For those unaware, it has been illegal to defame or insult the monarchy for
the last 100 years or so under the country's Lèse majesté law, widely used to
silence critics.

Some notable cases from Wikipedia [1]:

2008, Harry Nicolaides from Melbourne, Australia - Wrote an offending passage
in his self-published book Verisimilitude. The book, which sold a mere 7
copies, mentioned the "romantic entanglements and intrigues" of royalty. He
was arrested upon arriving at Bangkok's international airport[56] and charged
with lèse majesté. After pleading guilty, he was sentenced to three years in
jail but then pardoned by the king after spending a month in jail, released,
and deported.

2012, Ampon Tangnoppakul, He was accused of sending four Short Message Service
(SMS) messages from his cell phones. The messages were deemed offensive to the
King and Queen of Thailand. He had been denied bail on 8 occasions and died in
a prison hospital at the age of 61 while serving a 20–year prison sentence.

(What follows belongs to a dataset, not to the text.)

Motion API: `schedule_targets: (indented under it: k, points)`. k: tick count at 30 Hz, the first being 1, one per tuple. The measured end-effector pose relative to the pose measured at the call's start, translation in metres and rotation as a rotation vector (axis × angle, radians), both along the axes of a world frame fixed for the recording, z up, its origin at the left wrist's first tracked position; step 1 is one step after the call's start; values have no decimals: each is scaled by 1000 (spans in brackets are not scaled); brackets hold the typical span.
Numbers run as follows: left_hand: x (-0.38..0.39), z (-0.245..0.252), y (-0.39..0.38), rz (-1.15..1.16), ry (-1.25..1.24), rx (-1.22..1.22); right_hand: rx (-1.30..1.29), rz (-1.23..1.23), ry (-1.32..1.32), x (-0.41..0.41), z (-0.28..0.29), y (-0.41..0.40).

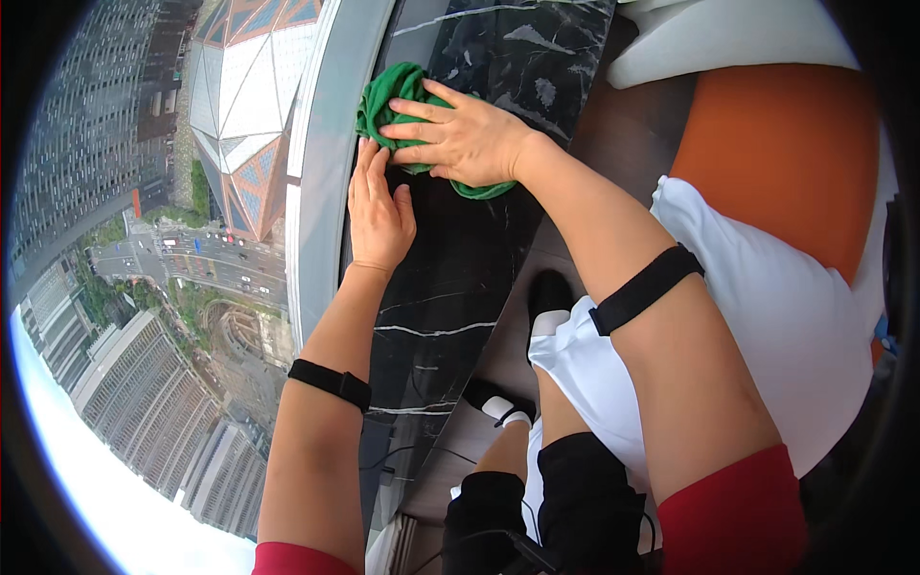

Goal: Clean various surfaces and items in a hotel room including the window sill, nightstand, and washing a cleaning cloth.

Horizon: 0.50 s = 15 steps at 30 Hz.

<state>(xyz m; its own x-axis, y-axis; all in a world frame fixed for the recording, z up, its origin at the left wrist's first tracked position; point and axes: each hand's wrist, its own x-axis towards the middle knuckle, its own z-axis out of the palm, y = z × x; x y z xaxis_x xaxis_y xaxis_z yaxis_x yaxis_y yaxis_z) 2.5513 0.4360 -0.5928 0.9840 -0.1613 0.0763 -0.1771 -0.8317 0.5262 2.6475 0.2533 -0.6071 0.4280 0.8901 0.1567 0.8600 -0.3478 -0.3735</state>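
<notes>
My right hand (460, 136) lies with its fingers spread over a crumpled green cloth (395, 86), holding it against the black, white-veined marble windowsill (431, 266). Part of the cloth pokes out under the heel of that hand. Close to the window frame, my left hand (381, 205) has its fingers stretched out and its thumb apart. Its fingertips meet the near edge of the cloth, and nothing shows in its palm. Both forearms carry black straps.
Along the left of the sill runs the window frame (330, 144), with glass and a city street far below. An orange cushion (783, 158) and white fabric (733, 43) are at the right. A thin dark cable (420, 447) crosses the sill's lower end near my feet.
</notes>
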Motion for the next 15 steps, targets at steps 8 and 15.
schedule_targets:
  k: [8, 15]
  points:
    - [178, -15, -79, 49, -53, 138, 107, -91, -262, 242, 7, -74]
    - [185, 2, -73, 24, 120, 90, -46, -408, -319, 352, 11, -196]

2013, Somyot Prueksakasemsuk - Sentenced to ten years in prison, convicted of
publishing two articles under a pseudonym that made negative references to the
crown in his now-defunct magazine Voice of Taksin.

2015, Thanakorn Siripaiboon, Thai factory worker - He had been detained on 8
December 2015 and had been kept in an undisclosed location prompting fears of
his forced disappearance. He faces multiple charges including that of
insulting the king's adopted dog Tongdaeng. Thai military junta did not detail
the precise insult made towards the animal. He faced up to 37 years in prison.
He was granted bail on 8 March 2016; the bail was set at half a million baht

[1]
[https://en.wikipedia.org/wiki/L%C3%A8se_majest%C3%A9_in_Thai...](https://en.wikipedia.org/wiki/L%C3%A8se_majest%C3%A9_in_Thailand#Acts_punished)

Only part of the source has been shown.